• EXERCISE DESCRIPTION: Starting at the line that contains "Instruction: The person", repeat each line exactly until the records end, keeping both the first and the last.
# # # # # # #
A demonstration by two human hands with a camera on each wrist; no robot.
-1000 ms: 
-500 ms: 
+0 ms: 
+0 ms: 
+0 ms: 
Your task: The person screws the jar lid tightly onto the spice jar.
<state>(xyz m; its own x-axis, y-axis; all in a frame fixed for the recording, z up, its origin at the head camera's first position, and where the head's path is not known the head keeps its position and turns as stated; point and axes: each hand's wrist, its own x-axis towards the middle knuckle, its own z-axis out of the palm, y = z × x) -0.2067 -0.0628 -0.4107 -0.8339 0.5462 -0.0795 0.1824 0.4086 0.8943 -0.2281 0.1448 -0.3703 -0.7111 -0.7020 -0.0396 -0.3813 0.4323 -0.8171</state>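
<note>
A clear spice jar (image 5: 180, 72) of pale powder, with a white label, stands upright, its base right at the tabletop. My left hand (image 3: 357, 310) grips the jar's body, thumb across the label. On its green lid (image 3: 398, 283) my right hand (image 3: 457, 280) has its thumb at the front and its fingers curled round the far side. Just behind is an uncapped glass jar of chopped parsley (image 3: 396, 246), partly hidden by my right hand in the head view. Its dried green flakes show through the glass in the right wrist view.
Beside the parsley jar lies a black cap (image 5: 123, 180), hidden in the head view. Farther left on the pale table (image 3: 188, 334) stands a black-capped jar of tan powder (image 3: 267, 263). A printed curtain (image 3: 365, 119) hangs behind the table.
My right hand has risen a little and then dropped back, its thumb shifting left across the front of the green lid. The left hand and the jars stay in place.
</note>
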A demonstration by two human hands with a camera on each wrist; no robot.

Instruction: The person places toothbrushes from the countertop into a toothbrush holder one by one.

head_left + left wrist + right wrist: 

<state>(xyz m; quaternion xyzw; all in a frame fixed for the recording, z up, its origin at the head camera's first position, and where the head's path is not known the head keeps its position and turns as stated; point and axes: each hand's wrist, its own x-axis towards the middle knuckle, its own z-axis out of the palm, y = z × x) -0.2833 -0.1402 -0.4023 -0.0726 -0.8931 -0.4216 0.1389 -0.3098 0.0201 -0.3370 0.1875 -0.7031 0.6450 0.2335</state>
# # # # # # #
• EXERCISE RESULT:
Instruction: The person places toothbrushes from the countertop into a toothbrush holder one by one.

head_left + left wrist + right wrist: 

<state>(xyz m; quaternion xyzw; all in a frame fixed for the recording, z up, its origin at the head camera's first position, and where the head's path is not known the head keeps its position and turns as stated; point and axes: each hand's wrist, its own x-axis towards the middle knuckle, its own z-axis out of the palm, y = z × x) -0.2833 -0.1402 -0.4023 -0.0726 -0.8931 -0.4216 0.1389 -0.3098 0.0201 -0.3370 0.1875 -0.7031 0.6450 0.2335</state>

What this exercise needed has been supplied.